A misfire that came out of the blue on cylinder #1 (P0351) the car began to run awful. I was down the road from my house so I turned around and went home. Scanned it, ran to Autozone and put a new coil in the #1 spot. Started it up cleared the code and went on my way. The car ran fine all day.
later in the day it through the check engine light again, but it was running fine. Scaned the car and I have a P0356.(ignition coil primary circuit of cylinder 4 is too low) cleared the code and it came back. The car is running fine. I checked the wires, and vaccum hoses they seem snug.
The coil packs and spark lugs were replaced at 64,000 miles by the MB dealership I bought the car from which was almost 9 1/2 years ago. My question is this, do coil packs tend to go in pairs or is this an odd occurrence? The car is running fine. Should I be looking at something else before I replace another coil pack? Tomorrow I'll do the swap and see if the code follows the coil pack. If it does, I'll have my answer if it doesn't what should I do next?
Swap the coil from cylinder 4 with another cylinder. If the misfire code moves to the new cylinder, you've confirmed it's a bad coil. If the code stays on cylinder 4, the problem is likely the wiring or connector to that coil. It's not unusual for coils of the same age to fail close together.
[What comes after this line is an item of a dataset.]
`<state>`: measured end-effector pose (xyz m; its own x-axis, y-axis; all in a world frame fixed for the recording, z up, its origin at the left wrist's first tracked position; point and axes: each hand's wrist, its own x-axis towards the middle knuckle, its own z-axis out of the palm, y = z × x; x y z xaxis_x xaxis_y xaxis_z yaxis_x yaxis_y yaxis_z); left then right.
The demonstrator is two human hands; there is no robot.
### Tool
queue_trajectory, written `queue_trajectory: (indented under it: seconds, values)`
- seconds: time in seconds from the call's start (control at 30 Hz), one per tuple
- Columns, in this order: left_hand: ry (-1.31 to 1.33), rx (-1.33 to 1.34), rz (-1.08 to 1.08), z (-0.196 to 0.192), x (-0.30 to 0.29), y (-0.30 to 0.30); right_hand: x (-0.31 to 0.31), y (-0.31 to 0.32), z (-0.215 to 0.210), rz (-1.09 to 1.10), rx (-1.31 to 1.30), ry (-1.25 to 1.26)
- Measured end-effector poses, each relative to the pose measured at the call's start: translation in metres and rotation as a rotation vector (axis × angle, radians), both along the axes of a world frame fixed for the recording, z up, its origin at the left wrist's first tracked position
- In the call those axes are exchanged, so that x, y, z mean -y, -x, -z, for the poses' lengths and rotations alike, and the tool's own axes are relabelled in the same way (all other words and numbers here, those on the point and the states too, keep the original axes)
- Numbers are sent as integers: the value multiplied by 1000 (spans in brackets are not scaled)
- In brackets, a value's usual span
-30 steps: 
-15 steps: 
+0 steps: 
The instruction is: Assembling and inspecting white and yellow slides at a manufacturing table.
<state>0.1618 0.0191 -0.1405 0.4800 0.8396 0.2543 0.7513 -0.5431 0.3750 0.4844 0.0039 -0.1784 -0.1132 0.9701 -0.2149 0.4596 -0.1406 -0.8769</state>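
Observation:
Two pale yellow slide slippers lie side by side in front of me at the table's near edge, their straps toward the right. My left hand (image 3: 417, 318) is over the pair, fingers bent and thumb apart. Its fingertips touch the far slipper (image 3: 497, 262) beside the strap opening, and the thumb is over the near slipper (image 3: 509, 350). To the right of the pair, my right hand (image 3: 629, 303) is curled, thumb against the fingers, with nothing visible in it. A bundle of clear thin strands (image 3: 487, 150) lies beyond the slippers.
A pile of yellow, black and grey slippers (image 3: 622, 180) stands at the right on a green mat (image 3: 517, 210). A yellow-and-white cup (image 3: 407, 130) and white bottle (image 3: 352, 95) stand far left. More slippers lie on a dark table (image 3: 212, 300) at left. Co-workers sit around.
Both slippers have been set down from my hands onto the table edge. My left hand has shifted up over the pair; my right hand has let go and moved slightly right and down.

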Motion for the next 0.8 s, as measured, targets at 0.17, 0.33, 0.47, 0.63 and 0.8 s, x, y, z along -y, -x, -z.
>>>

Merc are not an as incompetent bunch of cheating criminals are they might fist appear - they do not have just the one specification of designed to fail componentry (in this case ignition coils) - rather they spend billions on development to ensure the supplier production lines pump out junk with multiple designed in variable timeline failure modes....
I still have 3 original coils sticks at 19 years and 74k miles still working as well as a good brand new one
Then I have 3 that died at 50k miles 9 years in and were replaced with secondhand ones of indeterminate age still going strong
and a further two that died at 65k miles and 15 years, again replaced with secondhand Merc OEM junk from ebay, again of indeterminate age
I would suggest mine will out last many of the ones where people replaced all eight with new (designed to randomly fail) junk the manu loves to peddle
they are just a bunch of sharks trying it on - just like the the rest of the world - mainly because the Germans have taught them all this very effective business model over the last 35 years
I checked the connection on cylinder 4. It maybhave been knocked lose when I pulled the covers off. I cleared the code and it hasn't come back.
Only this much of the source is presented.